Helen Maroulis, M.B., B.S.1, G. Michael Halmagyi, F.R.A.C.P.2, Robert Heard, F.R.A.C.P.3, and Raymond J. Cook, F.R.A.C.S.1
1Department of Neurosurgery, Royal North Shore Hospital; 2Department of Neurology, Royal Prince Alfred Hospital, Sydney, Australia; and 3Department of Neurology, Gosford Hospital, Gosford, Australia
Abbreviations used in this paper: ICP = intracranial pressure; SAS = sylvian aqueduct syndrome; VP = ventriculoperitoneal.

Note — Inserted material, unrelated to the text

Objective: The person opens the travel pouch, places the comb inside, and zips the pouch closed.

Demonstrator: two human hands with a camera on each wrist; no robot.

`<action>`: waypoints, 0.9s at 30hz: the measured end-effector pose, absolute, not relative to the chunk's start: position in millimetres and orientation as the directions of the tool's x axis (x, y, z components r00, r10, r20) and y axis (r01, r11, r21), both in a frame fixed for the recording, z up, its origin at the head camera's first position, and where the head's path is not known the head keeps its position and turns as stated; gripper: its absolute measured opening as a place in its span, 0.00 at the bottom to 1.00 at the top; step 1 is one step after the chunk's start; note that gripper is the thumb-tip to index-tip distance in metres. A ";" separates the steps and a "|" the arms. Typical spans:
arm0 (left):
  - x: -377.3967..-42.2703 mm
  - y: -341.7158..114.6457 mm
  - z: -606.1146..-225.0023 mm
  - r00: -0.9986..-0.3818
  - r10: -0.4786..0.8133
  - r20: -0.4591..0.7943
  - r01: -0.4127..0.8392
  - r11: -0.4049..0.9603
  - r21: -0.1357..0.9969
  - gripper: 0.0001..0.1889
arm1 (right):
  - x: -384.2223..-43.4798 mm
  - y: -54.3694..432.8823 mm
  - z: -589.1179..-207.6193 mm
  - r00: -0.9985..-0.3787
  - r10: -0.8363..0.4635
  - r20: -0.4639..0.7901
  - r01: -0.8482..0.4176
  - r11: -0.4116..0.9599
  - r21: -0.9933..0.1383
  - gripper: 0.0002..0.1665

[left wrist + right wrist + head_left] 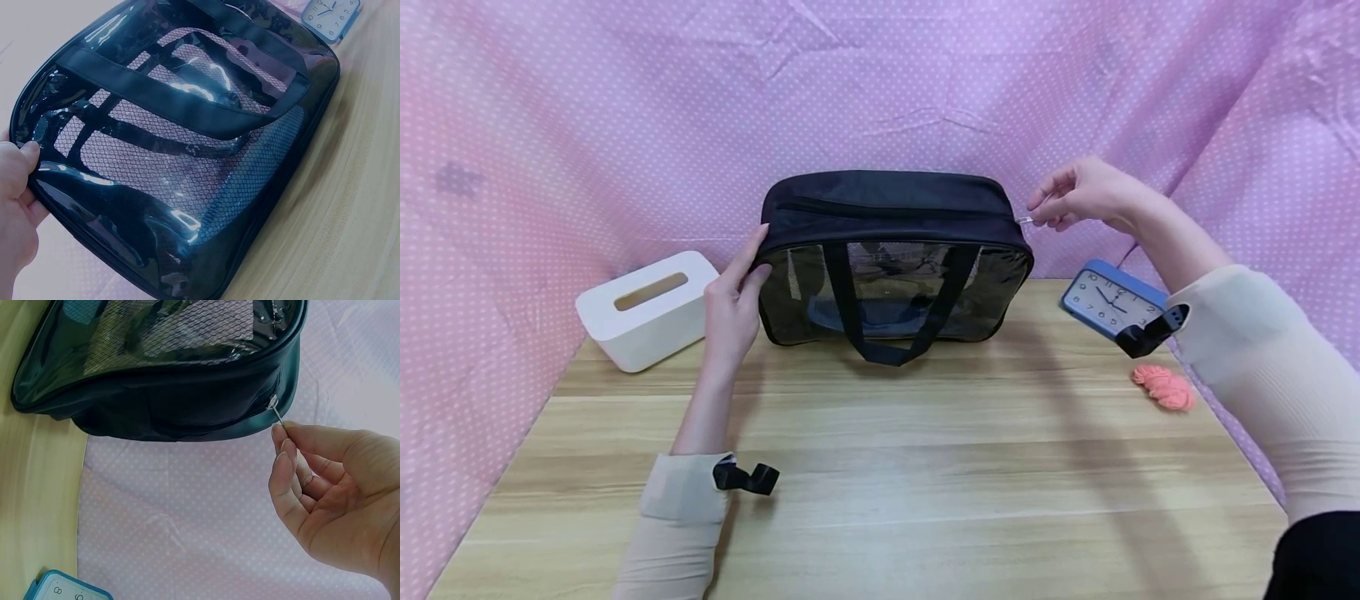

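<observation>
A black bag (895,275) with a see-through front stands upright on the table, its black strap handle (887,354) hanging down in front. At the bag's upper left corner my left hand (733,312) grips the edge, thumb on the front and fingers partly hidden behind. My right hand (1086,196) pinches the small metal zipper pull (279,414) between thumb and index finger at the right end of the top. A long dark zipper line (887,211) runs along the bag's top. Through the clear panel, something blue (872,314) shows low in the bag.
Left of the bag is a white tissue box (647,304) with an oval slot. A blue-framed clock (1108,300) lies to the right, under my right forearm. Nearer me is a coral yarn skein (1163,387). A pink dotted cloth (880,92) hangs behind the wooden table (887,475).
</observation>
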State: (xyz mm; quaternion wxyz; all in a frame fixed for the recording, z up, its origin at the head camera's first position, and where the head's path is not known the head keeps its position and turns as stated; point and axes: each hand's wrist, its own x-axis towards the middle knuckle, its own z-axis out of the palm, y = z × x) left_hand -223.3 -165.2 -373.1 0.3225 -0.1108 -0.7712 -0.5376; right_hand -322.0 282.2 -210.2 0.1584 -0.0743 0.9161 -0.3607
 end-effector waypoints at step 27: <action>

Address correspondence to: G. Michael Halmagyi, M.D., Neurology Department, Royal Prince Alfred Hospital, Camperdown, NSW-2050, Sydney, Australia. email:
Michael@icn.usyd.edu.au.
DOI: 10.3171/JNS/2008/109/11/0939
The authors report on 3 patients who developed sylvian aqueduct syndrome (SAS) in the context of shunt dysfunction and slit ventricles. All 3 patients had received shunts for adult onset hydrocephalus due to aqueduct stenosis and were stable for years before presenting with loss of upward gaze, convergence-retraction nystagmus, and slit ventricles, all due to shunt overdrainage. All 3 improved after either shunt revision or a third ventriculostomy procedure. Although it is well known that SAS can be caused by shunt blockage producing a transtentorial pressure gradient, these cases emphasize that an identical clinical pattern can occur with a reverse transtentorial pressure gradient and slit ventricles due to shunt overdrainage. The authors propose a simple management plan for patients with shunted hydrocephalus who develop SAS.